The dominant cons are the visit burden (approximately 39 in-office visits in year one with mandatory 30-minute observation after each injection) and the documented dropout rate — only 43.9% of US starters reach maintenance and 23.9% never returned after their first injection per Tkacz et al. (Curr Med Res Opin 2021, n=103,207). Time commitment (3–5 years), local reactions (~16% per injection), systemic reaction risk (0.1% per visit), and cost ($3,120+ minimum OOP) are the other major cons.
How common are side effects from allergy shots?
Local injection-site reactions occur in approximately 16.3% of individual injections and affect about 78.3% of patients over the course of treatment (Calabria et al., JACI 2009, LOCAL study, n=9,678 injections). Systemic allergic reactions occur in approximately 0.1% of injection visits — most are mild (74% grade 1, urticaria and flushing). Grade 3 anaphylaxis represents about 3% of systemic reactions. Historical fatality rate is approximately 1 per 2.5 million injections.
Why do so many people quit allergy shots?
Real-world US data from 103,207 patients (Tkacz JP et al., Curr Med Res Opin 2021) found 56.1% of starters do not reach maintenance and 23.9% never returned after the first injection. The primary driver is the in-office visit burden — approximately 39 visits in year one, each requiring a 30-minute observation period. Work schedule conflicts, distance to clinic, and the slow timeline of noticeable benefit during the build-up phase are the most commonly cited adherence barriers.
Are allergy shots dangerous?
The systemic reaction risk is real but uncommon and has been stable across over 23 million injection visits in national surveillance (Epstein TG et al., JACIP 2014). At 0.1% per injection visit, systemic reactions — mostly mild urticaria or flushing — occur in about 1.9% of patients over a treatment course. Grade 3 anaphylaxis is about 0.003% of visits. Historical fatality rate is approximately 1 per 2.5 million injections, with one confirmed fatality documented across 23.3 million injection visits from 2008 to 2012. This risk is managed through mandatory observation and on-site epinephrine.
How much do allergy shots cost out of pocket?
Stachler (AAOA, December 2020) estimated a minimum of $3,120 out of pocket over three years at $20 per injection visit ($20 × 52 weeks × 3 years), rising to $6,240 for patients requiring two serums. At hospital outpatient departments (HOPDs), costs are substantially higher: PBS NewsHour documented a 2024 case with $24,400 total billed (M Health Fairview MN — Case 14), and KFF/NPR documented a 2018 Stanford case with $48,329 billed (Janet Winston — Case 16). Site of care is the largest cost variable.
Can you do allergy shots at home to avoid the visit burden?
Increasingly, yes — for eligible maintenance patients.

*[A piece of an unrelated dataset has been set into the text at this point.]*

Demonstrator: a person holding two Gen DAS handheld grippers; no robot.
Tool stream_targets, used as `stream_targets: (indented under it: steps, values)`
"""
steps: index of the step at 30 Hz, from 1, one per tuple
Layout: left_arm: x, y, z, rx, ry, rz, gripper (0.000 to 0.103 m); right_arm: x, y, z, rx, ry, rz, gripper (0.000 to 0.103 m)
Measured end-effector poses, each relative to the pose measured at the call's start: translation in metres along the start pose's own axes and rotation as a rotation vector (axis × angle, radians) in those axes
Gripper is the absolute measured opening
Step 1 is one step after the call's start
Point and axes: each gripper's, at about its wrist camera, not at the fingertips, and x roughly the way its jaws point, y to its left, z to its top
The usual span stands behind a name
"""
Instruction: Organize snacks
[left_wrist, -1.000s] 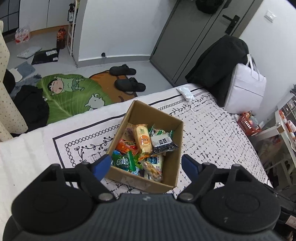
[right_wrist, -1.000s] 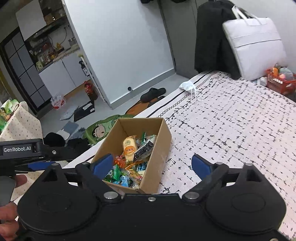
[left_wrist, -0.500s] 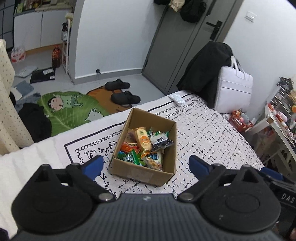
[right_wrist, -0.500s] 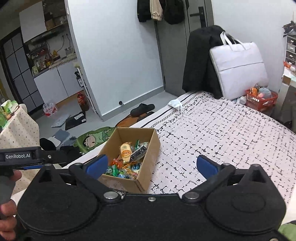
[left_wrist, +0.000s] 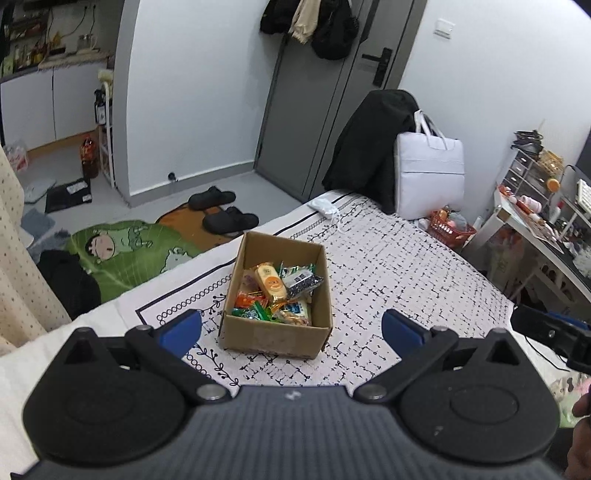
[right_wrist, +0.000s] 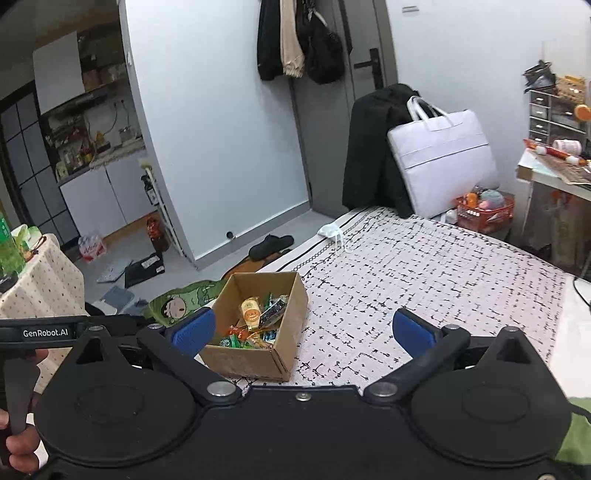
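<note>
- A brown cardboard box (left_wrist: 275, 334) sits on the bed (left_wrist: 406, 280), on a white cover with small black marks.
- The box is near the left edge of the bed, the side by the floor, and about halfway along that edge.
- The box is open at the top and full of snacks (left_wrist: 275, 291) in bright wrappers: orange, green, blue and dark ones.
- 1 long yellow pack with an orange face (left_wrist: 270, 281) lies on top of the pile, next to a dark pack (left_wrist: 303, 281).
- The left gripper (left_wrist: 291, 326) is wide open, and its jaws are moving apart a little more. Its 2 blue pads have nothing between them and touch nothing.
- The left gripper hangs above the near part of the bed, apart from the box and tipped down toward it.
- The right gripper (right_wrist: 301, 328) is wide open too. It holds nothing.
- In the right wrist view the box (right_wrist: 255, 356) lies toward the left blue pad, just behind it, and the gripper is not touching it.
- A white face mask (left_wrist: 325, 205) lies at the far corner of the bed, well apart from the box.
- A white bag (left_wrist: 430, 177) and a black coat (left_wrist: 369, 151) stand past the far end of the bed.
- 2 black slippers (left_wrist: 221, 210) sit on the floor beside a green cartoon mat (left_wrist: 129, 251).
- A hand (right_wrist: 18, 448) shows at the lower left of the right wrist view, holding the other tool's handle.
</note>
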Motion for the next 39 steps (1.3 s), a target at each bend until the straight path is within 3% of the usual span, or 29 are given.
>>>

Traditionally, subcutaneous immunotherapy was given only in-clinic because systemic reactions require immediate epinephrine access, and roughly 15% of systemic reactions have delayed onset beyond the 30-minute window, which is why clinics observe patients after each injection. Curex makes at-home self-administration safe for eligible maintenance patients with a specific safeguard stack: a serum sterile-compounded to USP <797> standards, a prescribed epinephrine auto-injector confirmed on hand before the first dose, the first dose and every dose change supervised live over Zoom by the prescribing physician, gradual week-by-week dose escalation, and board-certified allergist oversight — at $129/month. Patients who do not yet qualify, or who prefer the oral route, can discuss FDA-approved SLIT-tablets or off-label sublingual drops as alternatives.

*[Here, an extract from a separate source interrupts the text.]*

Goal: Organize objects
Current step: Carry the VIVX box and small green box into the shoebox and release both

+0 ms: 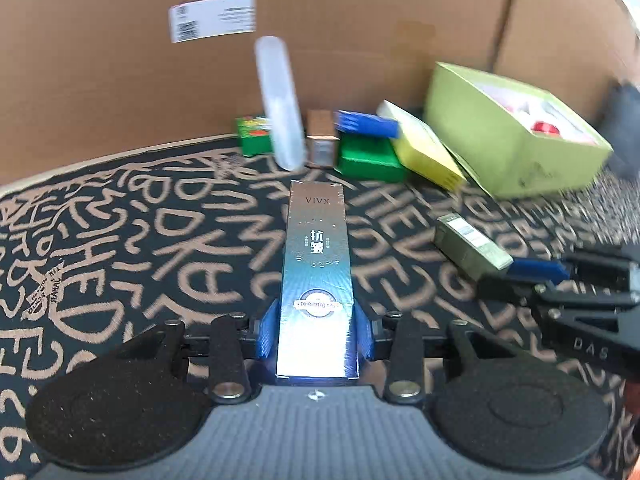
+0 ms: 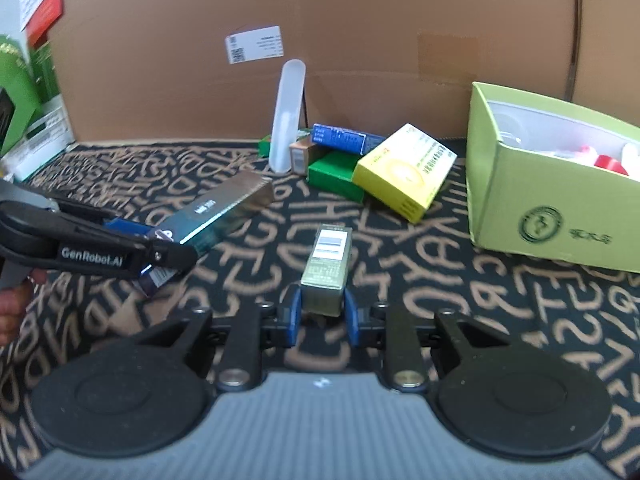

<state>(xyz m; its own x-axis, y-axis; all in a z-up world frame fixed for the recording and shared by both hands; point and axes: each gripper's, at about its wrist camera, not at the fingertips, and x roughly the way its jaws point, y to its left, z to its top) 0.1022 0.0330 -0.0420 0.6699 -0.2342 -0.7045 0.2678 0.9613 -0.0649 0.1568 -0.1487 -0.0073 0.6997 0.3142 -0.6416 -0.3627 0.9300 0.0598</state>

Are allergy shots worth it despite the cons?
For the right patient — confirmed IgE sensitization, the capacity to sustain 3–5 years of treatment, and an allergen with strong RCT evidence — the documented benefits (Cochrane SMD −0.73, durable post-treatment remission, pediatric asthma prevention) outweigh the cons. For patients who cannot sustain the visit commitment, joining the 56.1% who do not complete the course means incurring most of the cons without capturing the full benefit. An honest candidacy assessment — accounting for schedule, allergen, and dropout risk — is the prerequisite to any worth-it conclusion.
What contraindications make allergy shots a bad choice?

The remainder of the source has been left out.